* _Your task_
Pick out the lines below with "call" and list them.

Stored data:
____
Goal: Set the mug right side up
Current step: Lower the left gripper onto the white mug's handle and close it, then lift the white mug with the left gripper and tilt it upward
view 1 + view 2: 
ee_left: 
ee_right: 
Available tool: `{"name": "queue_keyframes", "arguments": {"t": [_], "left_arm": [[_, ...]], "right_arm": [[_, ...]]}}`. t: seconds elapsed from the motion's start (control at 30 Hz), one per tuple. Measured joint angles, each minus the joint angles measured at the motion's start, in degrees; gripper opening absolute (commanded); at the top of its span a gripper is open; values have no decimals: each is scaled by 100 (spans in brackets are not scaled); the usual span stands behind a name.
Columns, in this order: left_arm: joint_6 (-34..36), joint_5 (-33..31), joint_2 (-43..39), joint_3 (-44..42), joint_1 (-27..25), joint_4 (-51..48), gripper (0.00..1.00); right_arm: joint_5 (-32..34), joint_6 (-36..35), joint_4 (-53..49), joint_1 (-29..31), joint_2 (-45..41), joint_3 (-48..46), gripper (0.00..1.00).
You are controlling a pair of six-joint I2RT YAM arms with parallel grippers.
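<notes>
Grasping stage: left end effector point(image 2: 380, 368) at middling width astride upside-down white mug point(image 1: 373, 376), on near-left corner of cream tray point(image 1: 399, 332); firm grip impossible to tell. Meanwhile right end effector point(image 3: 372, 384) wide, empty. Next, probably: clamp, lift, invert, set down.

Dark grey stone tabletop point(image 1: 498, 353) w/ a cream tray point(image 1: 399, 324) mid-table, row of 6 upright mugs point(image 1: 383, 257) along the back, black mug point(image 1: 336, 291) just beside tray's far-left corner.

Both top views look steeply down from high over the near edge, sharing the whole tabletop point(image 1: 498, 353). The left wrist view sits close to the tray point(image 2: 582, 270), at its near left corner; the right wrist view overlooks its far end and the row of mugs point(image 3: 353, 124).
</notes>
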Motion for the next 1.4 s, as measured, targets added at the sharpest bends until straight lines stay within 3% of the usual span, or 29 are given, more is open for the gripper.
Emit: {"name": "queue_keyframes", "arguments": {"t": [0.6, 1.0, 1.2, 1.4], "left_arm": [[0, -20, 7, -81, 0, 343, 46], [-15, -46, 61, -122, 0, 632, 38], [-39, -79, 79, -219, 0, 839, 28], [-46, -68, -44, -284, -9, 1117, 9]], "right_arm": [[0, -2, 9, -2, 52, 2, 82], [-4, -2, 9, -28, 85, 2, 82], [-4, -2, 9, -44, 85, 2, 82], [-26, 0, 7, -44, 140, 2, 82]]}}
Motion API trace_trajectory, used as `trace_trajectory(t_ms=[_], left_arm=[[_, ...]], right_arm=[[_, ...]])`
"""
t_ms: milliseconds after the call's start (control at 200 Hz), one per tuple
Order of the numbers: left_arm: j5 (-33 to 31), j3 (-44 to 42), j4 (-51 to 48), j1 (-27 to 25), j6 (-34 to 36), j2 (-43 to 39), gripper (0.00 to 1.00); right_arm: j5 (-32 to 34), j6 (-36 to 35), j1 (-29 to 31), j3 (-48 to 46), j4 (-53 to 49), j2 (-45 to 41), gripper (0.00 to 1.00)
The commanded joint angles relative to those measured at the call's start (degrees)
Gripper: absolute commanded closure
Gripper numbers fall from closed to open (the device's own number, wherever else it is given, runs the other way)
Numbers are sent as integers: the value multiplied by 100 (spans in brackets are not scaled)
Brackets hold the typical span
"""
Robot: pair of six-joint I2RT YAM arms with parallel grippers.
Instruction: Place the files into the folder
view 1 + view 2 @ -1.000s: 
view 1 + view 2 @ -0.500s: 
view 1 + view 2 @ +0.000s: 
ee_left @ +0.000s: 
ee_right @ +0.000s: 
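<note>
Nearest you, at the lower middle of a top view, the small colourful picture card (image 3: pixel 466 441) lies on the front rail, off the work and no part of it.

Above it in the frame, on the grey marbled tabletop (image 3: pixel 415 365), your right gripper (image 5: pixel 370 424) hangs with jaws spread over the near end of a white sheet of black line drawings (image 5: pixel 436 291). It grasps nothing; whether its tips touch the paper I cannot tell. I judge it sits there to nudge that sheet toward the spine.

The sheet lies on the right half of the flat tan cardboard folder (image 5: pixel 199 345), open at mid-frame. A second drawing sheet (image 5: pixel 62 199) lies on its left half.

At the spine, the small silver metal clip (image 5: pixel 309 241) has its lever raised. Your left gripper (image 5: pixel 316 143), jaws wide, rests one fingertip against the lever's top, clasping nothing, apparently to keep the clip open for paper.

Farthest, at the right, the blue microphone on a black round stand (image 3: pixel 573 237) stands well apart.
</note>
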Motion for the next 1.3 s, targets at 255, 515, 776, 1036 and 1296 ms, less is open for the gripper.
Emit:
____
* _Response area_
t_ms: milliseconds after the call's start (control at 200 Hz), one per tuple
The commanded joint angles relative to those measured at the call's start (degrees)

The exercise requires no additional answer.